Stellwagen Bank serves as the primary destination for most of Massachusetts’ whale watching vessels during the April-October season. Humpback, fin, minke, and occasionally sei whales feast on schools of sand lance (a small forage fish), krill, and other prey. Dolphins and harbor porpoises also cruise through sanctuary waters, with dolphins occasionally providing escorts as they ride the bow wakes of passing ships. North Atlantic right whales skim feed patches of copepods and other zooplankton in the spring and fall. Visual observations of the varied species from the whale watch fleet provide important data for cetacean researchers during whale watching season, but these contributions fall off in the winter (November-March). Acoustic monitoring technology fills this “black hole” of whale data by recording the calls (and presence) of visiting marine mammals year-round.

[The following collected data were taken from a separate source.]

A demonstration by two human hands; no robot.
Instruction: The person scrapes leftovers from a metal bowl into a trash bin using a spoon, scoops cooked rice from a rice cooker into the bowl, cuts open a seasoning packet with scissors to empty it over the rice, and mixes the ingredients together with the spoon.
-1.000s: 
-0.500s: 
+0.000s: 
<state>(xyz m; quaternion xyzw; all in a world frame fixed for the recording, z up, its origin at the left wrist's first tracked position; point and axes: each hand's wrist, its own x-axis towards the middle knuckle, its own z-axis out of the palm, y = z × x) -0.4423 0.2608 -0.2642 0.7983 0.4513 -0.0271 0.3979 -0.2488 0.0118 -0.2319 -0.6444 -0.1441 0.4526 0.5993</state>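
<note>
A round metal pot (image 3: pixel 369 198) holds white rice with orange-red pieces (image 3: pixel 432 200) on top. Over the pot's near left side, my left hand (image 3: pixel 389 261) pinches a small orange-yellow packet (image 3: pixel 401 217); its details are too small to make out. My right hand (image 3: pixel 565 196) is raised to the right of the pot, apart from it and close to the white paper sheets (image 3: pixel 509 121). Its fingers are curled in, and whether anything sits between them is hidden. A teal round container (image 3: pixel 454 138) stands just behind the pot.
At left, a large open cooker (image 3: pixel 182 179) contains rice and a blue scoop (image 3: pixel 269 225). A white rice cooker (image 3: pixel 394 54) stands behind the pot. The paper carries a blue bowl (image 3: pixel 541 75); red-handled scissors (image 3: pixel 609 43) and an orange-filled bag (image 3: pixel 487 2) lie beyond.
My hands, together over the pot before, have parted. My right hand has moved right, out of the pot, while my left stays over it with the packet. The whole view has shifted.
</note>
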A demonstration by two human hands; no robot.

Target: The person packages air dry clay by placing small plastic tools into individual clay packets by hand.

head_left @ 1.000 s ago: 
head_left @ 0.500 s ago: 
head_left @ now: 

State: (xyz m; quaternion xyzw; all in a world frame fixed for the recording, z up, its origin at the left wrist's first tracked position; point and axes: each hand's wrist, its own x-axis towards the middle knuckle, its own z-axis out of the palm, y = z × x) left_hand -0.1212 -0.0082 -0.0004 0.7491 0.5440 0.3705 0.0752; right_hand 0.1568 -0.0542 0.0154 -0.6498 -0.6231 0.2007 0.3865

“Being able to see whales is not the only way to know who’s there,” notes Dr. Leila Hatch, national coordinator for the Sanctuary Soundscape Monitoring Project (SanctSound). SanctSound is focused on determining sound levels and baseline acoustic conditions in seven sanctuaries and one marine national monument around the nation. In November 2018, Stellwagen Bank National Marine Sanctuary and National Marine Fisheries Service scientists deployed three acoustic recorders (SoundTrap 300s) at different locations in the sanctuary. Data has been collected continuously throughout this multi-year project, which will conclude in spring 2022.
The sounds recorded by the units were compared to a pre-programmed call library of vocalizations identified to local baleen species—North Atlantic right whales, sei, fin, humpback, and blue whales. For common dolphins, Atlantic white-sided dolphins, and pilot whales, the system cannot yet identify species-specific whistles (typical vocalizations), so they were grouped together as delphinids.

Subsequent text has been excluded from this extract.